Due to size limitations, we added an extra step here, and removed duplicates and live projects (which are about 10% of the data, but are usless). Otherwise, the built data frame might be to big to fit into memory.


In [None]:
import kickstarter
import pandas as pd
import matplotlib.pyplot as plt
import seaborn as sns
import numpy as np
import warnings
warnings.filterwarnings('ignore') # some seaborn plots ommit warnings. Known issue.
%matplotlib inline
%load_ext autoreload
%autoreload 2
pd.options.display.max_columns = None
pd.set_option('display.max_rows', None)

This step will auto download the cleaned dataset as a pickle and extract it. It is also possible to build the dataset yourself with passing the argument cache=None, but this is a lengthy process that might take a few hours (downloading about 50 generations of the dataset, each about 1GB and uniting them). Once this pickle is on your computer, it will be auto loaded from it's location.

### note that this step requires internet connectivity and will download up to 1.5GB of data to your computer.

# Phase 1: Loading the data

In [None]:
from kickstarter import data_loader as dl

In [None]:
df = dl.make_dataframe(path=r'rawData') #Files are assumed to be located in rawData sub.dir. caches pickle in cwd.
df.head()

Great! Let's get a few details about this data: What are the features, how many records exist:

In [None]:
cols = list(df.columns.values)
print(pd.Series(cols))
num_recs = len(df.index)
print('There are originaly {} records in data'.format(num_recs))

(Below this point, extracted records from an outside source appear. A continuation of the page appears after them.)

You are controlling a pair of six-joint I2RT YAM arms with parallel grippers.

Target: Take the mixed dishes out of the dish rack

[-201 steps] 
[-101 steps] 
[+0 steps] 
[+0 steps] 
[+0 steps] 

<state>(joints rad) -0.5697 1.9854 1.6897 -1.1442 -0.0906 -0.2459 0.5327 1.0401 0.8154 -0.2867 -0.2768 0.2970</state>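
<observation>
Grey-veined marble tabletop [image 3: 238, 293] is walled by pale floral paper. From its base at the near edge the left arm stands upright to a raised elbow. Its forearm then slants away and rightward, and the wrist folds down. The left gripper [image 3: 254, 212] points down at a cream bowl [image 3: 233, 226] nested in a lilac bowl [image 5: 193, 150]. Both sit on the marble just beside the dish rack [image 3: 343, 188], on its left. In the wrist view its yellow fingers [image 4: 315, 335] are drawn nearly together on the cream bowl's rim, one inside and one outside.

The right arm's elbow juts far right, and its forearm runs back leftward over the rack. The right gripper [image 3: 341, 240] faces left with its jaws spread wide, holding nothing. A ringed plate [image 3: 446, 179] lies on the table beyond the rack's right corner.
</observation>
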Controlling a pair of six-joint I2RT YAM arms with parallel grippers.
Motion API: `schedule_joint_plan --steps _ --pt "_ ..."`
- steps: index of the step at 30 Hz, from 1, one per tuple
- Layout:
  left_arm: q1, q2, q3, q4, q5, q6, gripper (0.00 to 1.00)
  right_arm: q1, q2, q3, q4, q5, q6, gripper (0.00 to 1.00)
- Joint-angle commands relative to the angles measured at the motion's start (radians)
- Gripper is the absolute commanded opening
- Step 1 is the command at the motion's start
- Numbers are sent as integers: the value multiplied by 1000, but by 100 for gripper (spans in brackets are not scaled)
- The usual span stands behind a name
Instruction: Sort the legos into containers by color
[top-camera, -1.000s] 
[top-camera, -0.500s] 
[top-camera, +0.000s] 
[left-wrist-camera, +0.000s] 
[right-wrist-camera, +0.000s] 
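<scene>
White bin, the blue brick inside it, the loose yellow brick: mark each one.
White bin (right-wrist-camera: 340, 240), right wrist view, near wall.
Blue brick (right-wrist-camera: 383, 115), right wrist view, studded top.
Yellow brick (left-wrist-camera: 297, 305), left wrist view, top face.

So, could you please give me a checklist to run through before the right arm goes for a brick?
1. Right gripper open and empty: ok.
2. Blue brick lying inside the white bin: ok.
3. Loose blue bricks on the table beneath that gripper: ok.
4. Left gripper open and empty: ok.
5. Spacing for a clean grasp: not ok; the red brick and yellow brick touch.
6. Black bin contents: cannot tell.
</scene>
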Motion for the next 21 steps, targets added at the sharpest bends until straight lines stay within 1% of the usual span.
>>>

Taking a first peek at the data via Excel hints that there are many empty columns:
![peek](img/firstPeek.png)

Let's see what columns contain mostly null values:


# Phase 2: Cleaning the data

## Removing Na

In [None]:
nes = df.isna().sum()
nes.sort_values(ascending=False, inplace=False)

We're not missing anything too important so far (though some sound important they are either not used or interchangable with other fields that are kept). Off with their head!

In [None]:
empty = {'friends','is_backing','is_starred','is_starrable','permissions', 'source_url'
         ,'country_displayable_name','converted_pledged_amount','current_currency',
         'usd_type','fx_rate', 'has_more','last_update_published_at','projects','search_url',
         'seed','staff_pick','total_hits','unread_messages_count','unseen_activity_count'}
letgo = [name for name in empty if name in cols] # For rerun
df.drop(columns=letgo,inplace=True)
nes = df.isna().sum()
nes.sort_values(ascending=False, inplace=False)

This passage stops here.